PROMPT: Each line of the data below containing "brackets" needs to be listed.

#####

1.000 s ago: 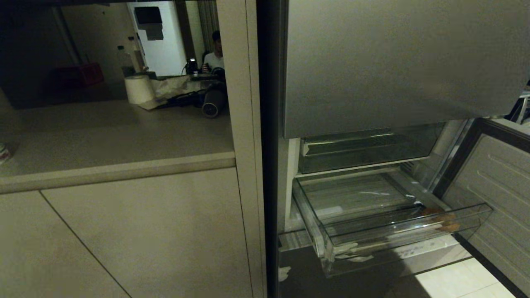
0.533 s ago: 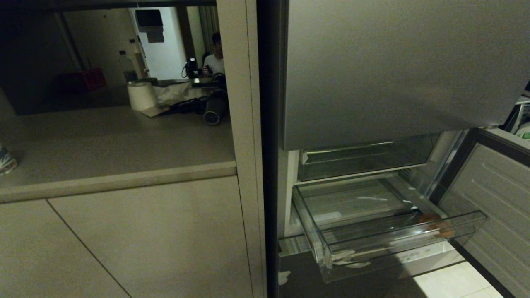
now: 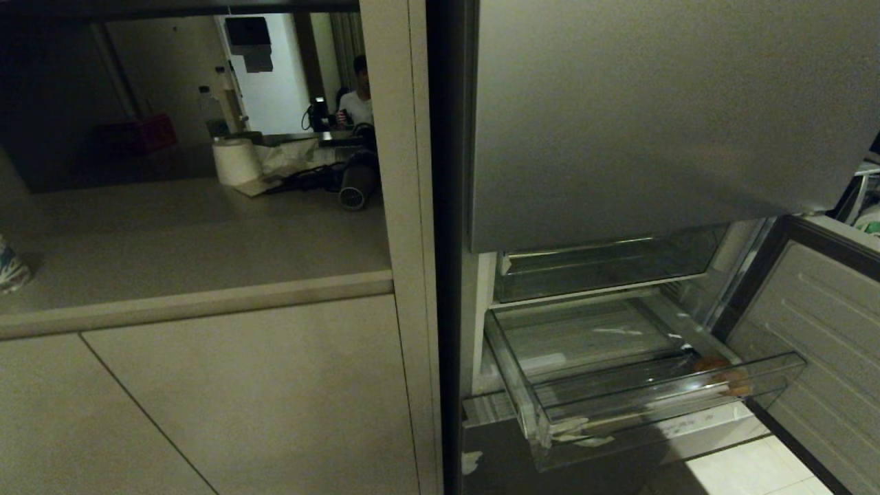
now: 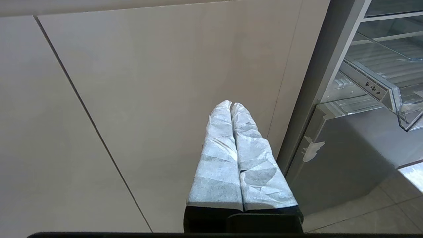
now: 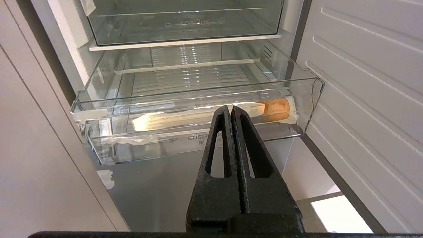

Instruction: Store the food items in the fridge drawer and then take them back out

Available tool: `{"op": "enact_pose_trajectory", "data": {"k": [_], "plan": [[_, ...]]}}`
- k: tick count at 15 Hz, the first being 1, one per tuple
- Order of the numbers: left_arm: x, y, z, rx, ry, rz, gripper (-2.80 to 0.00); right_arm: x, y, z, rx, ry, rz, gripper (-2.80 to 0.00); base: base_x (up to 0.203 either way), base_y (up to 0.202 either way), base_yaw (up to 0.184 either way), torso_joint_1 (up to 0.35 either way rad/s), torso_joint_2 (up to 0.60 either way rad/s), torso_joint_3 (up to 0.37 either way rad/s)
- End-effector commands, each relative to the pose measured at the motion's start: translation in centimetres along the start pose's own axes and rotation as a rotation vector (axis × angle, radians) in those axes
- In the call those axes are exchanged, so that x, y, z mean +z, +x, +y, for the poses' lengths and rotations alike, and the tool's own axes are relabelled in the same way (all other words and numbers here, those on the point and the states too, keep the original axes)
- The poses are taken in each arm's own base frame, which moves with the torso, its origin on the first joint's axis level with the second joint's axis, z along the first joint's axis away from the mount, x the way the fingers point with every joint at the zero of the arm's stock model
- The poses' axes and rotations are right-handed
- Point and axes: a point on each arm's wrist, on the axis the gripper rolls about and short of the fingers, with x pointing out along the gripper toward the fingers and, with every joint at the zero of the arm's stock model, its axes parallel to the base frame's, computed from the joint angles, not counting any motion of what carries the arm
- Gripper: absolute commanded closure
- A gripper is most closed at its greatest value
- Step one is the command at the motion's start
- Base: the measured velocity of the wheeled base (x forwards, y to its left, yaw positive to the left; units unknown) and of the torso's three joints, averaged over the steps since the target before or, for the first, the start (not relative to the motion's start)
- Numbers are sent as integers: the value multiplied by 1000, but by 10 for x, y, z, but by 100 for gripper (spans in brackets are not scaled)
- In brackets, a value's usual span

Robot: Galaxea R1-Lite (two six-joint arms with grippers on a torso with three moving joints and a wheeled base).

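Note:
The clear fridge drawer is pulled out from the grey fridge, low on the right. One food item, an orange-brown lump, lies inside at the drawer's front right corner. My right gripper is shut and empty, hanging in front of the drawer's front wall, apart from it. My left gripper, its fingers wrapped in white, is shut and empty before the beige cabinet front. Neither arm shows in the head view.
Above the drawer sits a shallower clear tray under the closed upper door. The open lower door stands at the right. A counter lies left, with a paper roll and a seated person beyond.
The whole head view has shifted: everything sits a little lower in the picture than a second ago, so the camera moved. The arms and the food item have not moved.

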Motion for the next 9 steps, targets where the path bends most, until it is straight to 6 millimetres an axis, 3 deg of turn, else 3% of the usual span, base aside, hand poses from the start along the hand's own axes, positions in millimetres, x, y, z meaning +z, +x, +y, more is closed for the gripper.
{"op": "enact_pose_trajectory", "data": {"k": [1,5,9], "plan": [[0,0,0,0,0,0,0,-9,2,0,-1,0,29,0,0,0,0,0,0,0],[0,0,0,0,0,0,0,-9,2,0,-1,0,29,0,25,0,0,-2,1,1],[0,0,0,0,0,0,0,-9,2,0,-1,0,29,0,191,0,-1,13,0,1]]}}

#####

RESULT:
- Numbers are sent as integers: the value multiplied by 1000, but by 10 for x, y, z, but by 100 for gripper (spans in brackets are not scaled)
- In brackets, a value's usual span

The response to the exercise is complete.